_Problem to work on_:
Each line from the one containing "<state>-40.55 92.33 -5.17" to the end of the listing below should be output exactly; no other line is wanted.
▼
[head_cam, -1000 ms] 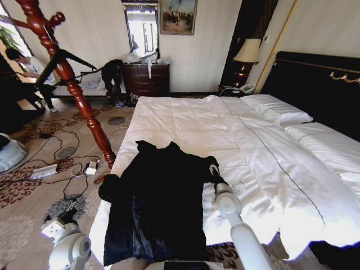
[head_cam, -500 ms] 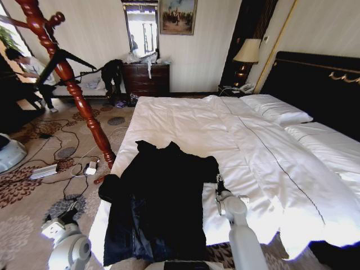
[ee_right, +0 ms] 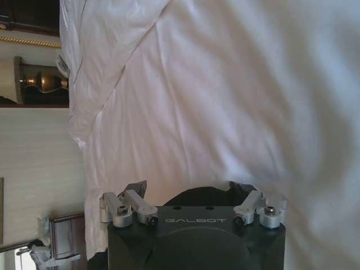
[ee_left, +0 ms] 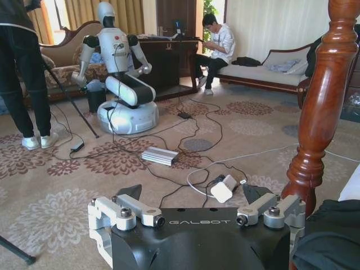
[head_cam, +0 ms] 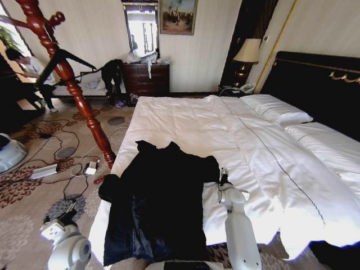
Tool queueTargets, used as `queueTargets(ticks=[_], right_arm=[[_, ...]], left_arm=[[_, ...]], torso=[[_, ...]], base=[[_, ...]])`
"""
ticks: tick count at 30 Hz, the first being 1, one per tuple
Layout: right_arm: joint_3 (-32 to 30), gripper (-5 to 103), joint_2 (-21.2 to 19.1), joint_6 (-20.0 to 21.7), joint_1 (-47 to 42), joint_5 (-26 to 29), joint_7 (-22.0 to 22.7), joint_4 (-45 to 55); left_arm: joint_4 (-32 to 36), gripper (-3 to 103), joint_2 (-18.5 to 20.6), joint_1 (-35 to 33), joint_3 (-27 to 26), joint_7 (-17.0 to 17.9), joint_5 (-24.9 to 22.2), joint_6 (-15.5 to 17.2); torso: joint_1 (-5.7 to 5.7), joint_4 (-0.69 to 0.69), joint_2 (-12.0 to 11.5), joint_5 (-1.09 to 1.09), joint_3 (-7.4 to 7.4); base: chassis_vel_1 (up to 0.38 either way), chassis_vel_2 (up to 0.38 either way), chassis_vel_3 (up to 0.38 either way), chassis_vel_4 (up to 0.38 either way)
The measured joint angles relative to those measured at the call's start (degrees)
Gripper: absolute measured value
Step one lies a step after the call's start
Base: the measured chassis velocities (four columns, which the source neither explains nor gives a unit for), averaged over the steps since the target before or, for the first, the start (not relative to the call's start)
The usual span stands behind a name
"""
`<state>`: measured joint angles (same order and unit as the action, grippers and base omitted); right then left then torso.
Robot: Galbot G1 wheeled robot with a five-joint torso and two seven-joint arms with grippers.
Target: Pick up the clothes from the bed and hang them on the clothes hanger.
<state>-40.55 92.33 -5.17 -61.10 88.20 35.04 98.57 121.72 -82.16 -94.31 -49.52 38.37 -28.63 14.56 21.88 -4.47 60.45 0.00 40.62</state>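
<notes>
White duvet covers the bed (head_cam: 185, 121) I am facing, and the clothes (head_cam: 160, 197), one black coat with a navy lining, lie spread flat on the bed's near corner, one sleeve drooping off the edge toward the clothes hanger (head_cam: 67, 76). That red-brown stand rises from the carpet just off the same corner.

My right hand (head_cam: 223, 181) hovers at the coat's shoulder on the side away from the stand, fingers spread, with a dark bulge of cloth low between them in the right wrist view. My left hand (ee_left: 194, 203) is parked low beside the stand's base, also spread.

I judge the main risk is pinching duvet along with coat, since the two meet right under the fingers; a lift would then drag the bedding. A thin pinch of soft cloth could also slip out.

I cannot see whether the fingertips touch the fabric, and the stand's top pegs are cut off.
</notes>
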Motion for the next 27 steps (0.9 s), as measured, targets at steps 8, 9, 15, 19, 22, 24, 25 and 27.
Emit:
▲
_Written solution_:
<state>-40.55 92.33 -5.17 -61.10 88.20 35.04 98.57 121.72 -82.16 -94.31 -49.52 38.37 -28.63 14.56 21.88 -4.47 60.45 0.00 40.62</state>
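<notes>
White duvet covers the bed (head_cam: 185, 121) I am facing, and the clothes (head_cam: 160, 197), one black coat with a navy lining, lie spread flat on the bed's near corner, one sleeve drooping off the edge toward the clothes hanger (head_cam: 67, 76). That red-brown stand rises from the carpet just off the same corner.

My right hand (head_cam: 223, 181) hovers at the coat's shoulder on the side away from the stand, fingers spread, with a dark bulge of cloth low between them in the right wrist view. My left hand (ee_left: 194, 203) is parked low beside the stand's base, also spread.

I judge the main risk is pinching duvet along with coat, since the two meet right under the fingers; a lift would then drag the bedding. A thin pinch of soft cloth could also slip out.

I cannot see whether the fingertips touch the fabric, and the stand's top pegs are cut off.
</notes>
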Motion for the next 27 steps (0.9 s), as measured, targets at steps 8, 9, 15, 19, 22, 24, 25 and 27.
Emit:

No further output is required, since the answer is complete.